**DIRECTIONS:** Below are the records; copy each line in which "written" can be found.

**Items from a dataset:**
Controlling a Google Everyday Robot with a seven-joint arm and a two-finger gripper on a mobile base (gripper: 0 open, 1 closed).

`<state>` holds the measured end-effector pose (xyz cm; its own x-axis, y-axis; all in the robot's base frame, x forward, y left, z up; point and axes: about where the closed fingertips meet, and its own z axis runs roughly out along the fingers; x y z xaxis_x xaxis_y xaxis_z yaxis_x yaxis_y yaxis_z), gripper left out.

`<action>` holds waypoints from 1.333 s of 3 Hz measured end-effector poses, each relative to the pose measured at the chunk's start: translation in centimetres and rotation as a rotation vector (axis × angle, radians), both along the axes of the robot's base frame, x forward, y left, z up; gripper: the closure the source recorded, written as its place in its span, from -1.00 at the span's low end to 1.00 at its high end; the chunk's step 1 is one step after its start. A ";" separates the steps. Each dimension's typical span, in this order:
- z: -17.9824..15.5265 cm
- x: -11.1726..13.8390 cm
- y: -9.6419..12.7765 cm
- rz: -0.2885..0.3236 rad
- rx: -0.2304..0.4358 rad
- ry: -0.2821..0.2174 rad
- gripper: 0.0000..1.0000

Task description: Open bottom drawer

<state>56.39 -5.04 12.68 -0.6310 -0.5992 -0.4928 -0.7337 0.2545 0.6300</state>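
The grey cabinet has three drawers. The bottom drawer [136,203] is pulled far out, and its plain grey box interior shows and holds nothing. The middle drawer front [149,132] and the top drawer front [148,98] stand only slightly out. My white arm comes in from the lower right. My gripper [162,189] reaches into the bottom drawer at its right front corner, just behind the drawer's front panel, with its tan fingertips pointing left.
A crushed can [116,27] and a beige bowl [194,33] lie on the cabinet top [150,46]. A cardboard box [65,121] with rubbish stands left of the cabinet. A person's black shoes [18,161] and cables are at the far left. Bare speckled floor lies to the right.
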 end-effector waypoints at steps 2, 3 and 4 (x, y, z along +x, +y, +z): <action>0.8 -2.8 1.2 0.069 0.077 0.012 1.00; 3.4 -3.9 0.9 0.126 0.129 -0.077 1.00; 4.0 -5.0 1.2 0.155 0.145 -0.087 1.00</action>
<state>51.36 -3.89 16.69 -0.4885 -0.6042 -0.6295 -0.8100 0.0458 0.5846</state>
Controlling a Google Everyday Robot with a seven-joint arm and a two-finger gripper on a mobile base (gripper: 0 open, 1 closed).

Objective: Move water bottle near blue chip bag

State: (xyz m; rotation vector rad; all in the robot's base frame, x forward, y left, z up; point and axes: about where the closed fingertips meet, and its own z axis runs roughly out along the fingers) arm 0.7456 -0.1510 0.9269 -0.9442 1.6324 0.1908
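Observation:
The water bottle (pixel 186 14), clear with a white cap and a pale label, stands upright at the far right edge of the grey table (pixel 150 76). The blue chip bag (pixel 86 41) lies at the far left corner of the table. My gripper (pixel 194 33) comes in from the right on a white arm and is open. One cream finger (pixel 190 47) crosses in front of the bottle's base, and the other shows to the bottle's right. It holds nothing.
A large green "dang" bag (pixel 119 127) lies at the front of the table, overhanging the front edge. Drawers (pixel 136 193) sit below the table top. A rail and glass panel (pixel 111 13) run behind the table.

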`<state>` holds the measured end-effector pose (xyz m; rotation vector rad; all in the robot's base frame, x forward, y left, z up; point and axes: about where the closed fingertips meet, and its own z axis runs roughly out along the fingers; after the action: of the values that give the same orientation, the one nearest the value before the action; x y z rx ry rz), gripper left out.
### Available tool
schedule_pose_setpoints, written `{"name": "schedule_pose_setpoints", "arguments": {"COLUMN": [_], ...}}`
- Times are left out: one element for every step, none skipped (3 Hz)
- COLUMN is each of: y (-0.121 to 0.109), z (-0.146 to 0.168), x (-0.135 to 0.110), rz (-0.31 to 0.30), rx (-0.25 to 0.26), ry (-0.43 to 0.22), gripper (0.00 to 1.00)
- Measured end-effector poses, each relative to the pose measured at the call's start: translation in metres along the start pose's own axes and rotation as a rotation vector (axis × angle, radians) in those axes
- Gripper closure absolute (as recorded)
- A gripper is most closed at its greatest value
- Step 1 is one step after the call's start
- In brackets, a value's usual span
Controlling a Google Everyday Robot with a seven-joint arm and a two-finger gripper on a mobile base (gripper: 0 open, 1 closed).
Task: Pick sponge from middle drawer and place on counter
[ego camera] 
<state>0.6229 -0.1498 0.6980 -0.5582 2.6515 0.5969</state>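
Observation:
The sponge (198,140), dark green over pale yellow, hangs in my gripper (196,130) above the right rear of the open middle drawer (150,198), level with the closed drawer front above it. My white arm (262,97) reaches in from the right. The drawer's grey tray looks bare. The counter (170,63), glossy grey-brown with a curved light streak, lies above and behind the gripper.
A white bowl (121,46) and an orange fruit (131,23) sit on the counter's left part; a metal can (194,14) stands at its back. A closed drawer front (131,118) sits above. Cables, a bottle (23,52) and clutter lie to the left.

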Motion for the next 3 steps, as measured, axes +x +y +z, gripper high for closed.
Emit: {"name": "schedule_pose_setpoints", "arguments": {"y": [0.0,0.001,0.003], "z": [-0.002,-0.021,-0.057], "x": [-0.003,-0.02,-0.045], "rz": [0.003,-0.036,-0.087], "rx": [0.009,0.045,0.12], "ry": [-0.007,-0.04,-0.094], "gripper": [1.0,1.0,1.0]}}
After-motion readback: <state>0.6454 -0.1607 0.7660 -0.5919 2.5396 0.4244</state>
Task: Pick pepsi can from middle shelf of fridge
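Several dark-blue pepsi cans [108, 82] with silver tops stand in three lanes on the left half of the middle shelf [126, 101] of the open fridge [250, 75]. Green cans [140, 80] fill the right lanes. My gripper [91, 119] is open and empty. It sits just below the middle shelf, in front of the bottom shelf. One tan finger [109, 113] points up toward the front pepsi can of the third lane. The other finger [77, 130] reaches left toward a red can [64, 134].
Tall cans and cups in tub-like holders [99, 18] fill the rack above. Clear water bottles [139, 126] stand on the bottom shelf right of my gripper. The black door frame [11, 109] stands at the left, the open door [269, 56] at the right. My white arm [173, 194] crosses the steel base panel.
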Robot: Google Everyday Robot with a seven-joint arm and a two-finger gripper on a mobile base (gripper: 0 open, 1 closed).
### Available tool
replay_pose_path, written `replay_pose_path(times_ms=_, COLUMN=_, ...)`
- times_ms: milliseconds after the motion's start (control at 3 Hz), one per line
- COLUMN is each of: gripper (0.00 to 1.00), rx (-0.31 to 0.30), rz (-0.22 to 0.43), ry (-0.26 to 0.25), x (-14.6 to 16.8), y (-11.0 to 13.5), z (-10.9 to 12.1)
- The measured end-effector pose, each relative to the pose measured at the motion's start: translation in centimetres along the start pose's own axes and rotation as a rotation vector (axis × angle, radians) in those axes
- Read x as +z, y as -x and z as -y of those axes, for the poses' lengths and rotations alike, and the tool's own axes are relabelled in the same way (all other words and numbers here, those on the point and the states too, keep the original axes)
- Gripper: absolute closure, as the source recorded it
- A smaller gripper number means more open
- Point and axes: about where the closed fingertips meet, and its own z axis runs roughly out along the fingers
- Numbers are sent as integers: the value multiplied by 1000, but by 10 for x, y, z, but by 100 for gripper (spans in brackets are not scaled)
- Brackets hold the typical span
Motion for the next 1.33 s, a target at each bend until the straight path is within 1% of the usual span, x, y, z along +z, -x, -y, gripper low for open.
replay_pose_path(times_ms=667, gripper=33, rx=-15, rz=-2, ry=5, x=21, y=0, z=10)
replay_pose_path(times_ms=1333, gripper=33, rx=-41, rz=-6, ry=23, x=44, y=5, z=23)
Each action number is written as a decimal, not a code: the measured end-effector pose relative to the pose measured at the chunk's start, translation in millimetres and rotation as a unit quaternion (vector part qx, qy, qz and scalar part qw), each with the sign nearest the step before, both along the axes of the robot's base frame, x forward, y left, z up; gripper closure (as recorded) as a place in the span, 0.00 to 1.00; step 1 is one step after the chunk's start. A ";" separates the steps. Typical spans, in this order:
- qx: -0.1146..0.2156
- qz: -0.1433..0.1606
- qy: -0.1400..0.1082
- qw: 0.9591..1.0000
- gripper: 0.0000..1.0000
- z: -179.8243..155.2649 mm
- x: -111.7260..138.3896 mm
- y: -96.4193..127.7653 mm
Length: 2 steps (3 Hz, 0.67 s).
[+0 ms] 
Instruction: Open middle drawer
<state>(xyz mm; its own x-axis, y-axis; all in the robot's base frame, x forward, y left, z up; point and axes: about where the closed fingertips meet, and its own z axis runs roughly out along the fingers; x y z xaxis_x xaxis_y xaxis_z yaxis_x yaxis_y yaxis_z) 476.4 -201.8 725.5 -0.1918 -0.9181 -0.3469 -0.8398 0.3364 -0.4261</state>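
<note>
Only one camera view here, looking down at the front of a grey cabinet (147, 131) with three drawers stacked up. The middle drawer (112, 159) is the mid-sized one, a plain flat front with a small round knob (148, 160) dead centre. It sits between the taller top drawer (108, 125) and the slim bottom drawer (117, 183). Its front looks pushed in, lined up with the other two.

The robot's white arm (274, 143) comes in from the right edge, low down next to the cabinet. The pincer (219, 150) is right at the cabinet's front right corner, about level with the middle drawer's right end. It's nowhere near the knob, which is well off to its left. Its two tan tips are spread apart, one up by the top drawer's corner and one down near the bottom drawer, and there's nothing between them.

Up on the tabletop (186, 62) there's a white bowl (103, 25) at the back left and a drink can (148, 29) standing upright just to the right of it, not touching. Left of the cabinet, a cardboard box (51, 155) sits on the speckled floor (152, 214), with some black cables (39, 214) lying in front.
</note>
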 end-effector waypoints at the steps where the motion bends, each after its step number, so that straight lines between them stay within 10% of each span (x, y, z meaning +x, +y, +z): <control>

**COMPLETED EXERCISE:**
`<action>` holds waypoints from 1.333 s of 3 Hz measured end-effector poses, each relative to the pose measured at the chunk's start: translation in centimetres and rotation as a rotation vector (axis × angle, radians), both along the axes of the robot's base frame, x forward, y left, z up; gripper: the closure the source recorded, written as its place in its span, from -1.00 at the span's low end to 1.00 at its high end; the chunk's step 1 is one step after its start. A ";" separates the steps. Each dimension's typical span, in this order:
schedule_pose_setpoints, written `{"name": "schedule_pose_setpoints", "arguments": {"COLUMN": [_], ...}}`
replay_pose_path, written `replay_pose_path(times_ms=_, COLUMN=_, ...)`
Each action number is written as a decimal, not a code: the measured end-effector pose relative to the pose measured at the chunk's start, translation in millimetres and rotation as a unit quaternion (vector part qx, qy, qz and scalar part qw), each with the sign nearest the step before, both along the axes of the robot's base frame, x forward, y left, z up; gripper closure (as recorded) as a place in the span, 0.00 to 1.00; step 1 is one step after the chunk's start. A ";" separates the steps. Typical spans, in this order:

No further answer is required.